Jeffrey Auxier thinks great things are just around the corner for Bend.
Auxier, president and CEO of Auxier Asset Management and Auxier Focus Fund in Lake Oswego, spoke at the Central Oregon Economic Forecast Vision 2011 meeting here Tuesday. According to The Bulletin’s account, he said he thinks the real estate market will rebound faster in Central Oregon than in the rest of the country “because it is one of the best places on earth.”
Déjà vu all over again, eh?
Auxier told the crowd at the Riverhouse Convention Center: “You live in the greatest part of the world, in my opinion.” He also “compared the positive atmosphere in Bend to Disneyland.”
Yes, I love waking up in the morning and looking out to see Bambi prancing in my backyard as the sun rises over Sleeping Beauty’s castle and Mickey Mouse, Donald Duck and Tinker Bell go skipping down the street.
Painting a somewhat less fanciful picture, Tim Duy, a University of Oregon economist, said he doesn’t see a rebound here any time soon, and “a full recovery may take up to 25 years, based on a long-term decline in wages and other economic trends.”
What happened in Bend was the same thing that happened on a larger scale at the national level, Duy said: Good-paying manufacturing jobs disappeared, and nothing has been found to replace them.
In the case of Bend, the good jobs were lost when the timber industry left town. In the case of America, they were lost because they were shipped to other countries where wages were low and regulations were close to nonexistent.
During the big push for globalization in the 1970s, ‘80s and ‘90s, we saw the same sort of frothy optimism that pervaded Bend during the bubble years. Globalization was going to take away some jobs, the globalizers admitted, but it would generate millions of new jobs.
They were right, of course. Globalization did destroy millions of jobs in the United States, but it created millions of other jobs … in China.
Here in Bend, the bubble boosters blithely assured us that real estate prices would keep soaring forever because of our glorious “lifestyle,” which would make everybody in the world want to move to our little Magic Kingdom. What they overlooked was that for most people, a desirable lifestyle starts with being able to afford things like food, clothing and a roof over your head.
Echoing that point, Duy said that “livability is only a factor when people can afford it, and with the fall in housing prices, declining wages and potential reductions in retirement incomes on the horizon, there's likely to be fewer people with the financial means to move here, move their businesses here or retire here in the near future,” The Bulletin reported.
“It took 20 to 25 years to get where we are, and it is going to take us 20 to 25 years to get out of where we are at,” Duy said. I think he’s being optimistic.
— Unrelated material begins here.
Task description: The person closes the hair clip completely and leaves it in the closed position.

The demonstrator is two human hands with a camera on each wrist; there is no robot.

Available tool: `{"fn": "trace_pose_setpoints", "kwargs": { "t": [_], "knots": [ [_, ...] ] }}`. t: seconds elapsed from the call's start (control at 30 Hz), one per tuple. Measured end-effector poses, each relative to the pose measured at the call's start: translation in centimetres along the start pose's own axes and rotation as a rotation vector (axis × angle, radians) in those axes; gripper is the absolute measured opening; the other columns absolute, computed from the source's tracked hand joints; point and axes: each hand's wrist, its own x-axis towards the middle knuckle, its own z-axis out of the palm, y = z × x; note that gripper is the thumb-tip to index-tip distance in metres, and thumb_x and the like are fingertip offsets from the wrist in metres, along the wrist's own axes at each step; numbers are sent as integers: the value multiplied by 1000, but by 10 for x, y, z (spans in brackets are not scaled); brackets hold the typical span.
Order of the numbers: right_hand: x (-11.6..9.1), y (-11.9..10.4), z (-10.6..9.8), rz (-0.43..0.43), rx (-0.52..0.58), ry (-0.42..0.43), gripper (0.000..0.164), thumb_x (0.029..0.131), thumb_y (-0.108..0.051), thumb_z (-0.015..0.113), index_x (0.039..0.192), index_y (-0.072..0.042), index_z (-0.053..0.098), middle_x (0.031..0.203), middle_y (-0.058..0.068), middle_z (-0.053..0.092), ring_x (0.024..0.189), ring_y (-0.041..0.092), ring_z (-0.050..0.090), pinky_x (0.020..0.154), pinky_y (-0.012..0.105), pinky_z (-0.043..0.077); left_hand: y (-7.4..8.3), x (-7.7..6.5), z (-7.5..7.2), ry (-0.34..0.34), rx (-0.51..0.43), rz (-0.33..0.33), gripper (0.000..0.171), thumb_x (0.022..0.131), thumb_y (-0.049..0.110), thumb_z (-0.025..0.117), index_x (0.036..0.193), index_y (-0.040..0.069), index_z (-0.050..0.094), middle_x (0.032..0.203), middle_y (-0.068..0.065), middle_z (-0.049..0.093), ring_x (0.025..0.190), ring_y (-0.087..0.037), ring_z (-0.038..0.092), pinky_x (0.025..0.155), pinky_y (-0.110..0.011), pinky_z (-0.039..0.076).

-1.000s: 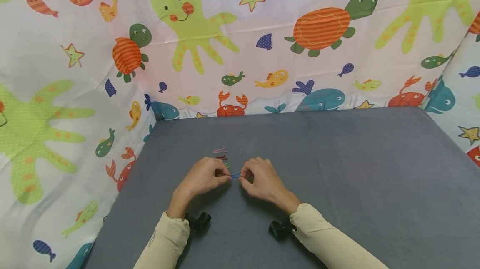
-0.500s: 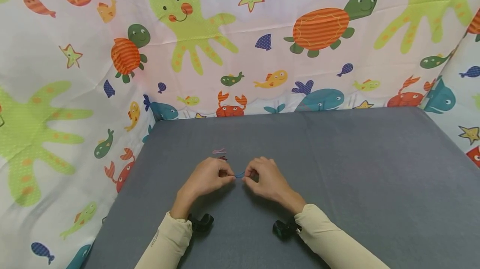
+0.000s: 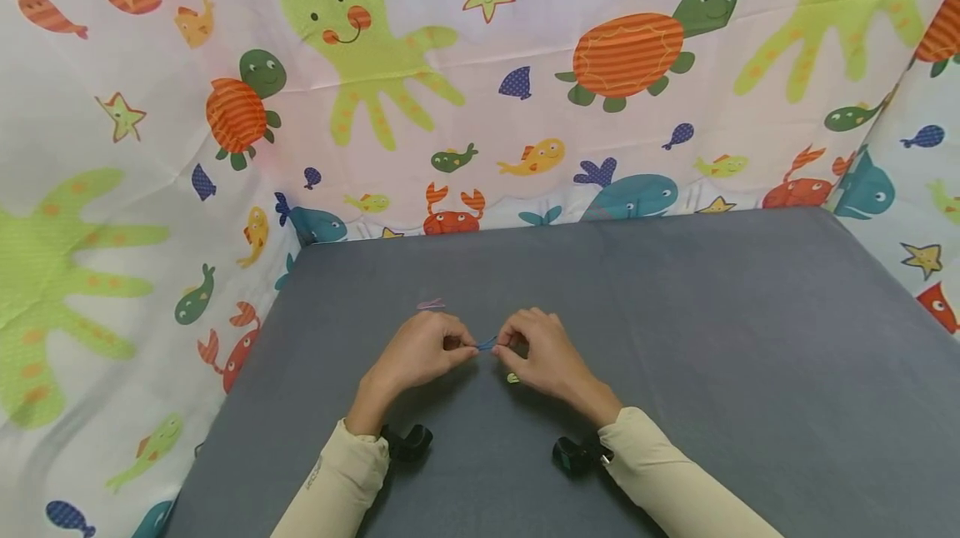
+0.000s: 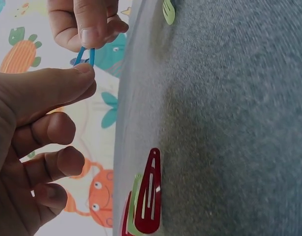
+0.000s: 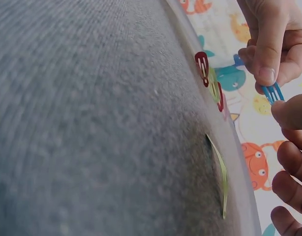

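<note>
Between my two hands is a small blue snap hair clip [image 3: 487,344], held above the table. My left hand [image 3: 422,348] pinches its left end between thumb and finger. The right hand [image 3: 542,355] pinches the other end. In the left wrist view a short stretch of the blue clip [image 4: 85,56] shows between the fingertips, its two strips apart. From the right wrist view the blue clip [image 5: 273,93] shows its slotted face. Both ends are hidden under the fingers, and I cannot tell whether the clip is snapped.
A dark red hair clip [image 4: 149,196], a green one [image 4: 136,189] and another reddish one [image 4: 125,216] lie in a row. A pink clip [image 3: 431,304] shows behind my left hand. One yellow-green clip [image 3: 513,378] lies by my right hand. A printed curtain [image 3: 540,47] borders the grey table [image 3: 675,313].
Both hands have shifted slightly right with the blue hair clip still between them. The yellow-green clip by my right hand has come into sight. The head view has turned a little right.
</note>
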Motion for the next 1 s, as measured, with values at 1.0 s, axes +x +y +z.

Bottom line: The “prosperity” of Bend’s bubble years, like the “prosperity” of America from the 1990s to 2008, was an illusion, a house of cards built on easy credit and speculation – like a movie set, an impressive façade with nothing real behind it.
Disneyland is a fun place to visit, but you can’t really live there.
Addendum: Business Insider reports that Zillow has released its third-quarter numbers on home prices, and it's devastating: "Basically every major indicator is crashing." Says Zillow economist Stan Humphries: "The length and depth of the current housing recession is rivaling the Great Depression's real estate downturn and, with encouraging signs fading, will easily eclipse it in the coming months."
Business Insider presents a slide show of 12 major cities that are "crashing," most of which are either in the Sun Belt or the Pacific Northwest, including Portland (home values down 9.1% year over year) and Seattle (down 10.6%). Miami had the worst year-over-year decline, at 15.2%.
But two small cities have shown an even steeper decline. One is Ocala, FL, which is down 19.8% and has 37.8% negative equity. The other one is ... hey, I bet you can guess ... our own Disneyland on the Deschutes, down 17.4% year over year and with negative equity of 38.8%.
HT to local blogger and financial adviser Jesse Felder for these items.